**What needs to be done**
Search the listing below for the line containing "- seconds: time". From there through the line containing "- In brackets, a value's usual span", transcribe every line exactly, both ends included.

**Exercise data**
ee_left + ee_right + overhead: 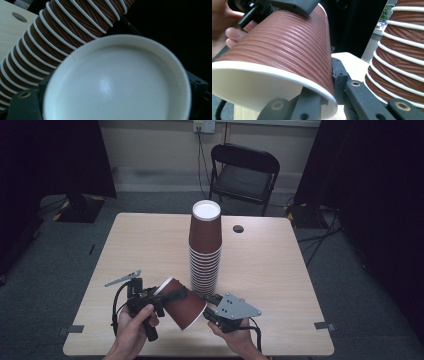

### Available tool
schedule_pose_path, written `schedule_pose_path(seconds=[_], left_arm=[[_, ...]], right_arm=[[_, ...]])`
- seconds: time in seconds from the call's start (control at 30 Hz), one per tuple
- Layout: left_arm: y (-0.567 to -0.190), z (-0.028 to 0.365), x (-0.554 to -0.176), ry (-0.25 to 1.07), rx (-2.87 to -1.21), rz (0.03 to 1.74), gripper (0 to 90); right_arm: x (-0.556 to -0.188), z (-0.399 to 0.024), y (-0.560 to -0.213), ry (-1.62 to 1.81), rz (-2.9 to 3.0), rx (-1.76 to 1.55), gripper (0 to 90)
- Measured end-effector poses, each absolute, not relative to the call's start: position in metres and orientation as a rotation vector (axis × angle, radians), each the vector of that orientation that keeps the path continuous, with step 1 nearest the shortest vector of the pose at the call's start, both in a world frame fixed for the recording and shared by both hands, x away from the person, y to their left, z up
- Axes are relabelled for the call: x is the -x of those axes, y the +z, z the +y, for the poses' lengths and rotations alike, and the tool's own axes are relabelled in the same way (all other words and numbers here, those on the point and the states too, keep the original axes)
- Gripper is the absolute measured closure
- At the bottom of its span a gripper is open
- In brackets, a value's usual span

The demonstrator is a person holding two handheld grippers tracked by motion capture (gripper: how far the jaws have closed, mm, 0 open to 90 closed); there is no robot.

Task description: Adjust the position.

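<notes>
One loose cup (179,304), ribbed brown paper, lies tilted above table's (270,270) near edge, at 7 o'clock from tall inverted cup stack (205,251). Left gripper (165,295) clamps cup across its base end. Right gripper (317,100) closed on cup rim, one jaw inside mouth, apparently pinching wall; contact partly hidden. Judgement: cup light, thin-walled, crushes easily; ribs give friction. Best hold: rolled rim or stiff base, gentle squeeze, not mid-wall.
</notes>
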State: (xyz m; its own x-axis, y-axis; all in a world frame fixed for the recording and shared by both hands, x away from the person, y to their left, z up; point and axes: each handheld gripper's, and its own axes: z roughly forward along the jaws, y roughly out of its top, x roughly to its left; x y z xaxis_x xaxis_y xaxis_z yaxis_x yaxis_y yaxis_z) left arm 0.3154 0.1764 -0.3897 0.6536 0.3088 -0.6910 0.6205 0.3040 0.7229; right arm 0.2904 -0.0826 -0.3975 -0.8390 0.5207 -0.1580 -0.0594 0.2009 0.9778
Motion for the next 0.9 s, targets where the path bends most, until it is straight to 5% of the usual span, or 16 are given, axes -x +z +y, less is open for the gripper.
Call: schedule_pose_path(seconds=[0.9], left_arm=[[-0.387,0.183,-0.309,0.177,-1.623,0.735,16.7]], right_arm=[[-0.313,-0.103,-0.409,1.555,2.407,-0.658,86.2]])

**Written reply**
- seconds: time in seconds from the call's start (control at 30 Hz), one per tuple
- Layout: left_arm: y (-0.567 to -0.190), z (-0.028 to 0.365), x (-0.554 to -0.176), ry (-0.25 to 1.07), rx (-2.87 to -1.21), rz (0.03 to 1.74), gripper (0 to 90); right_arm: x (-0.556 to -0.188), z (-0.399 to 0.024), y (-0.560 to -0.213), ry (-1.62 to 1.81), rz (-2.9 to 3.0), rx (-1.76 to 1.55), gripper (0 to 90)
- Measured end-effector poses, each absolute, not relative to the call's start: position in metres and orientation as a rotation vector (axis × angle, radians), each the vector of that orientation that keeps the path continuous, with step 1 nearest the shortest vector of the pose at the call's start, both in a world frame fixed for the recording and shared by both hands, x away from the person, y to their left, z up
- Axes are relabelled for the call: x is the -x of those axes, y the +z, z the +y, for the poses' lengths and rotations alike, and the tool's own axes are relabelled in the same way (all other words and numbers here, those on the point and the states too, keep the original axes)
- Gripper is the absolute measured closure
- At the bottom of its span a gripper is open
- In brackets, a value's usual span

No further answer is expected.